Applies L-BFGS-B to the surrogate problem, in order to identify design points that are locally Pareto optimal with respect to the surrogate problem.
- __init__(o, lb, ub, hyperparams)
Constructor for the LBFGSB class.
- Parameters:
o (int) – The number of objectives.
lb (numpy.ndarray) – A 1d array of lower bounds for the design region. The number of design variables is inferred from the dimension of lb.
ub (numpy.ndarray) – A 1d array of upper bounds for the design region. The dimension must match ub.
hyperparams (dict) –
A dictionary of hyperparameters for the optimization procedure.

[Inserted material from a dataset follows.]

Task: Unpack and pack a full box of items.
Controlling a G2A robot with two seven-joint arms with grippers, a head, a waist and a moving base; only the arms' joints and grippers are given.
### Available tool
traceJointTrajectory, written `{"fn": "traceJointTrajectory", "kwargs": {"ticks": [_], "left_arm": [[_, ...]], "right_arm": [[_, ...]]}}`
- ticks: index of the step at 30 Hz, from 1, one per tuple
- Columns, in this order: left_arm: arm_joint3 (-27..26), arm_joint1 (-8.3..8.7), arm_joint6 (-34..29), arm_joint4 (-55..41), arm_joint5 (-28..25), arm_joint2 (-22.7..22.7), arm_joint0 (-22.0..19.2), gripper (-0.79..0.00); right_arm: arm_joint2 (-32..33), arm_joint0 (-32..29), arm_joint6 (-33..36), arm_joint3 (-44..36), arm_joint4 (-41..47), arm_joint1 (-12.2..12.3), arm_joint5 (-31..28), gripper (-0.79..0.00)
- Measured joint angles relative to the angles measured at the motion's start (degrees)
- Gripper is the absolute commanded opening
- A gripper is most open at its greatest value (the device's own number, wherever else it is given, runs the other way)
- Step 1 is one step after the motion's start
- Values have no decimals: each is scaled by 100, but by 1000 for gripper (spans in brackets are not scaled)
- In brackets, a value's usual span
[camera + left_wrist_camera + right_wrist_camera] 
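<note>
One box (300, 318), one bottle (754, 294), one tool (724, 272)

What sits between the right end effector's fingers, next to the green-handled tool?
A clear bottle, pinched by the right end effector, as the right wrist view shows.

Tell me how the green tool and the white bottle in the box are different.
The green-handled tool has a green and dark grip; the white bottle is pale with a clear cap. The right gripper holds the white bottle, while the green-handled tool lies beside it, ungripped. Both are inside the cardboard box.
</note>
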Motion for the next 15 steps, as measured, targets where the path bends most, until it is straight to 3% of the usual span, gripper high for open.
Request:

It may contain the following:
opt_budget (int): The evaluation budget per solve (default: 1000).
opt_restarts (int): Number of multisolve restarts per scalarization (default: n+1).
- Returns:
A new SurrogateOptimizer object.
- Return type:
- solve(x)
Solve the surrogate problem using L-BFGS-B.
- Parameters:
x (np.ndarray) – A 2d array containing a list of design points used to warm start the search.
- Returns:
A 2d numpy.ndarray of potentially efficient design points that were found by L-BFGS-B.
- Return type:
np.ndarray
- class optimizers.lbfgsb.TR_LBFGSB(o, lb, ub, hyperparams)
Use L-BFGS-B and gradients to identify solutions within a trust region.
Applies L-BFGS-B to the surrogate problem, in order to identify design points that are locally Pareto optimal with respect to the surrogate problem.
- __init__(o, lb, ub, hyperparams)
Constructor for the TR_LBFGSB class.
- Parameters:
o (int) – The number of objectives.
lb (numpy.ndarray) – A 1d array of lower bounds for the design region. The number of design variables is inferred from the dimension of lb.
ub (numpy.ndarray) – A 1d array of upper bounds for the design region. The dimension must match ub.
hyperparams (dict) –
A dictionary of hyperparameters for the optimization procedure. It may contain the following:
opt_budget (int): The evaluation budget per solve (default: 1000).
opt_restarts (int): Number of multisolve restarts per scalarization (default: 2).
- Returns:
A new SurrogateOptimizer object.
- Return type:
- solve(x)
Solve the surrogate problem using L-BFGS-B.
- Parameters:
x (np.ndarray) – A 2d array containing a list of design points used to warm start the search.
- Returns:
A 2d numpy.ndarray of potentially efficient design points that were found by L-BFGS-B.